> Information provided:
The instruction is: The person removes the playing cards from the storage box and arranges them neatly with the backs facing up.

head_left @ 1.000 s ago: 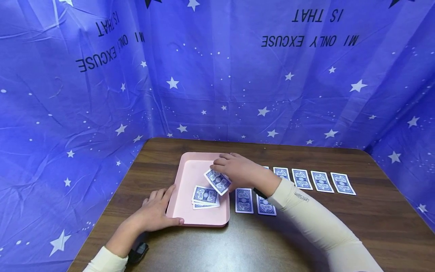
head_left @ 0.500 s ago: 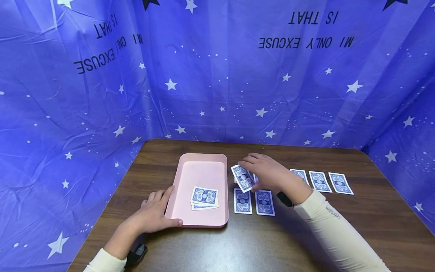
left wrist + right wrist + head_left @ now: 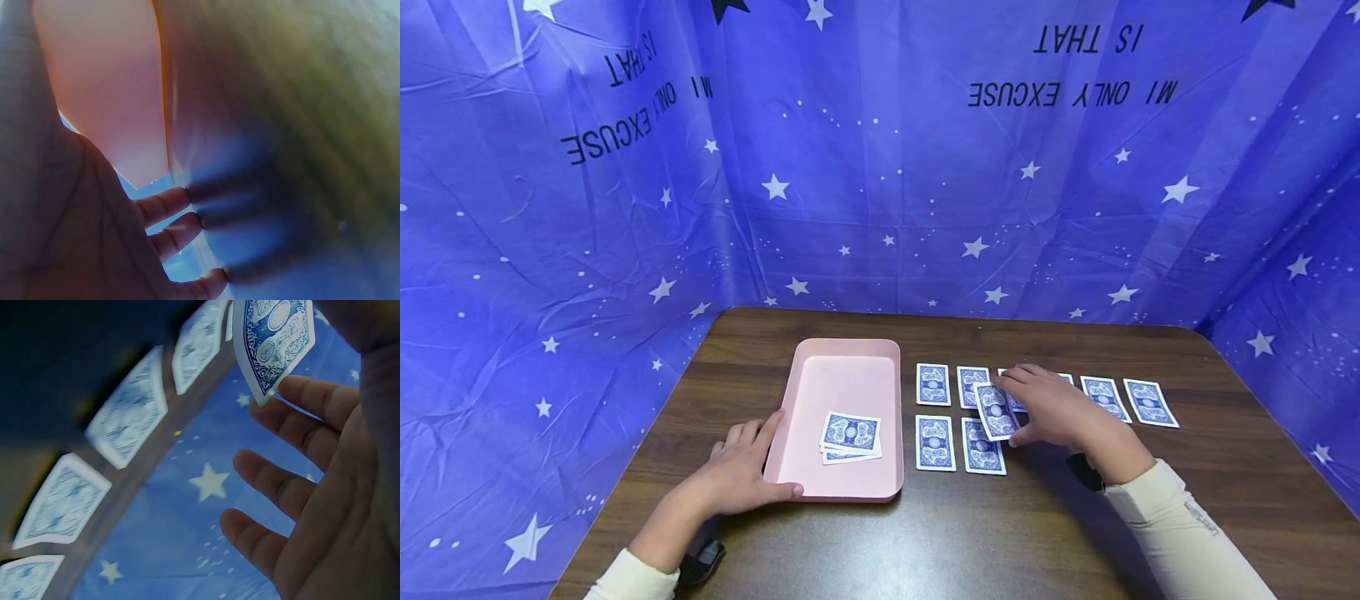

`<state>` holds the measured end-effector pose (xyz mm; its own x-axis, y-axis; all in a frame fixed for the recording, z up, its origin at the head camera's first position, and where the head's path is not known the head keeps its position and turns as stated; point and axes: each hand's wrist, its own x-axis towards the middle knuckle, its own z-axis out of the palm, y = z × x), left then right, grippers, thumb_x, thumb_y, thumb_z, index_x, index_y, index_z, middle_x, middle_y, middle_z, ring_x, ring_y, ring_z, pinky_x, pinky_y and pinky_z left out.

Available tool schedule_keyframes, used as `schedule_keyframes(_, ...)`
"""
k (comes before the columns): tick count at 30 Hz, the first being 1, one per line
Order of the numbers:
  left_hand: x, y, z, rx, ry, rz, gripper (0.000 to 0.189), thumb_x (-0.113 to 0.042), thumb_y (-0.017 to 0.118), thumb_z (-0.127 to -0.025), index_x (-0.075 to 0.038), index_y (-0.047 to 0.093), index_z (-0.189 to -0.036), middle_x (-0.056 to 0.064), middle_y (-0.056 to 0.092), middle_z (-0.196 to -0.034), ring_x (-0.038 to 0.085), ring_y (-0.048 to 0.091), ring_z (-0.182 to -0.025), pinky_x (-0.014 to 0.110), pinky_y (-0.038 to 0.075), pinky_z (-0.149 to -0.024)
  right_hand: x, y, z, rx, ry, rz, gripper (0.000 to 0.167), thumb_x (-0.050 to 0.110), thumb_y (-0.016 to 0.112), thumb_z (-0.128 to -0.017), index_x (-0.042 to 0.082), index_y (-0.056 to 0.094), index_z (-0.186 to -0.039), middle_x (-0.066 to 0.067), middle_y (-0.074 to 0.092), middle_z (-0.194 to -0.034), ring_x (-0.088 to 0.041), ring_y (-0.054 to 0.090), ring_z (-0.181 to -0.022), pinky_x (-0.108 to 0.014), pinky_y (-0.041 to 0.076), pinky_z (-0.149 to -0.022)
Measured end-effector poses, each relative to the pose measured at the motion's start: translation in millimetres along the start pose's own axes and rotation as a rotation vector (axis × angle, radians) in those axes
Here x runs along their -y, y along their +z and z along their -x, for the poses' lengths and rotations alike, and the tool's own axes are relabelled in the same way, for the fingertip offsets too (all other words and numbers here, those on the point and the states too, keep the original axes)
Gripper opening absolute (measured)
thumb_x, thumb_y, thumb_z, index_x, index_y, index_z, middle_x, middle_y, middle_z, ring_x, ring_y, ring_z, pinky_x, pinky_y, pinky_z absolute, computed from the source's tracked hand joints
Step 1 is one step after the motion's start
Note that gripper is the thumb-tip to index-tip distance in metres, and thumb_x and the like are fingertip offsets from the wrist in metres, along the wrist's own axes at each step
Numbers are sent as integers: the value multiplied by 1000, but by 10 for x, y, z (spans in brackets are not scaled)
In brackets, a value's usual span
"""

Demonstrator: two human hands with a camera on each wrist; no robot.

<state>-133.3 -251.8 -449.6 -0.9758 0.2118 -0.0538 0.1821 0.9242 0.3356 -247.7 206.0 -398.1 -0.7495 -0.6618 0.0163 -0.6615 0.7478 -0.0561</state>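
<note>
In the head view, my right hand (image 3: 1060, 412) pinches a playing card (image 3: 996, 412) by its edge, between thumb and fingers. The card is blue-backed, tilted, and held above the right card of the near row (image 3: 985, 457). The right wrist view shows the held card (image 3: 275, 344) at the fingertips, with the other fingers spread. My left hand (image 3: 741, 467) rests against the left side of a pink tray (image 3: 838, 379), its thumb at the near edge. Several overlapping cards (image 3: 852, 432) lie face down in the tray.
A far row of face-down cards, from the leftmost card (image 3: 932, 385) to the rightmost card (image 3: 1150, 403), runs across the brown table (image 3: 940, 533). My right hand partly covers it. Another card (image 3: 935, 443) starts the near row. Blue starry curtains (image 3: 880, 167) surround the table.
My right hand has carried the pinched card from above the tray rightward, over the laid-out cards. My left hand has stayed at the tray.
</note>
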Motion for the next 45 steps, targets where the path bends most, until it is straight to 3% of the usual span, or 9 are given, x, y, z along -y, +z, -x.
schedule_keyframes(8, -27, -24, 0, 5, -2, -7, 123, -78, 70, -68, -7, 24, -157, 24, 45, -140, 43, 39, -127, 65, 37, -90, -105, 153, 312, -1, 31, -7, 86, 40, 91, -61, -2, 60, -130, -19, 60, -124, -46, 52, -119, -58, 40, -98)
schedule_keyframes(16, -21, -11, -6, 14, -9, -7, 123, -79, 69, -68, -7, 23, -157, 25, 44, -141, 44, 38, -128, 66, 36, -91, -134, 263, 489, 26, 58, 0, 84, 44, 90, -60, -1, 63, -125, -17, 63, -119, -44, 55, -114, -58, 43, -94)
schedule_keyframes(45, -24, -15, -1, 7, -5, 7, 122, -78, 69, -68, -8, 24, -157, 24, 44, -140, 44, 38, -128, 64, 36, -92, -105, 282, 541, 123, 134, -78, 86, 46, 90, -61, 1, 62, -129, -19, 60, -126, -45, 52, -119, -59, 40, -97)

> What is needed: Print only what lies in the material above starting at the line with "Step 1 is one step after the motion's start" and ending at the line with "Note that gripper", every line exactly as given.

> Expected output:
Step 1 is one step after the motion's start
Note that gripper is the thumb-tip to index-tip distance in metres, and thumb_x and the like are fingertip offsets from the wrist in metres, along the wrist's own axes at each step

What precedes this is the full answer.